Fatigue in Aviation—More Than Just Jet Lag
Fatigue Factors in Medium Haul Aviation
Pilot fatigue constitutes a well-acknowledged threat to aviation safety. The bulk of research on fatigue in aviation has concentrated on long haul operations during which pilots must cross multiple time zones. Because jet lag and nighttime operations are major fatigue factors for long haul , fatigue in aviation is routinely viewed as an issue resulting solely from sleep deprivation or circadian disruption.
Conversely, medium haul operations are typified by multiple flight segments per day lasting less than 8 hours each and crossing less than three time zones [2, 3]. Fatigue factors in medium haul aviation are more commonly thought of as being related to workload factors rather than to jet lag or sleep disruption [1-4]. Sleep disruption is a serious source of fatigue for pilots, but pilots may also experience mental or emotional fatigue due to interpersonal relationships with their co-workers or in response to COVID-related precautions like mask-wearing.
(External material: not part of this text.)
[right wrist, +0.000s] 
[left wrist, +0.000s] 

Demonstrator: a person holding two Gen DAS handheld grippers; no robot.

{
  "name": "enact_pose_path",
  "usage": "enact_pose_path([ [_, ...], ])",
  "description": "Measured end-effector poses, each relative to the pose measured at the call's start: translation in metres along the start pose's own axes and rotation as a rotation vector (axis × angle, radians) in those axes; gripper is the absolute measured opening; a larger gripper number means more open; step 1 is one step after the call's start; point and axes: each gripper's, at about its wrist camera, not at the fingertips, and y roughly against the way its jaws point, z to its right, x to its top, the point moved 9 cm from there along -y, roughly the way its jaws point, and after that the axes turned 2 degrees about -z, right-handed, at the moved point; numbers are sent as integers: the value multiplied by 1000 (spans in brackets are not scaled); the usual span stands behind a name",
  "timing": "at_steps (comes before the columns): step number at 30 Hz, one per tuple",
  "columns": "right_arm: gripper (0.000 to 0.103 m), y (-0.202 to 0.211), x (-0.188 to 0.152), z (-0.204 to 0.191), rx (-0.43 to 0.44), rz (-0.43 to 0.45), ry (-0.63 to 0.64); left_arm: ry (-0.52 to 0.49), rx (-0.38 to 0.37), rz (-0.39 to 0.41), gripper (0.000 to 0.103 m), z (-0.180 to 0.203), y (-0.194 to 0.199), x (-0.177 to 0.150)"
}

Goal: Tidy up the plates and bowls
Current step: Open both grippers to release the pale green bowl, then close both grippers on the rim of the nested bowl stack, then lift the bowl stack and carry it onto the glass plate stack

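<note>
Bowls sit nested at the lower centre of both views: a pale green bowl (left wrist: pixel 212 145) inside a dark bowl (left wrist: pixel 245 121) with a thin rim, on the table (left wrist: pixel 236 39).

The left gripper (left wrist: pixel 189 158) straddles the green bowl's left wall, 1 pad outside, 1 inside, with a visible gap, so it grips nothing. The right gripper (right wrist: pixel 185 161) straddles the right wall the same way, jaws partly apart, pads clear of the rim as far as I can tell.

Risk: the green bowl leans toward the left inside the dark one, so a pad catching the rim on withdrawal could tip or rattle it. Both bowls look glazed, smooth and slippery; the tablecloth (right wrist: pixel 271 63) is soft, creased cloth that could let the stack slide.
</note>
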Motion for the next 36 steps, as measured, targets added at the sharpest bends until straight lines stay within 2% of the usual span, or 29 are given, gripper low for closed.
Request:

Environmental factors like noise or weather can increase the risk of fatigue as well. Fatigue mitigation strategies can be improved by understanding how factors combine to create an elevated period of risk for the pilot.
In an anonymous online survey, pilots working medium-haul rosters for a major European airline were asked to rank the level of fatigue they experience from 38 separate factors across five domains: 1) Human; 2) Operational; 3) Environmental; 4) Circadian/Biological; and 5) COVID-related. These rankings provide targets for scheduling interventions to avoid periods of compound fatigue risk.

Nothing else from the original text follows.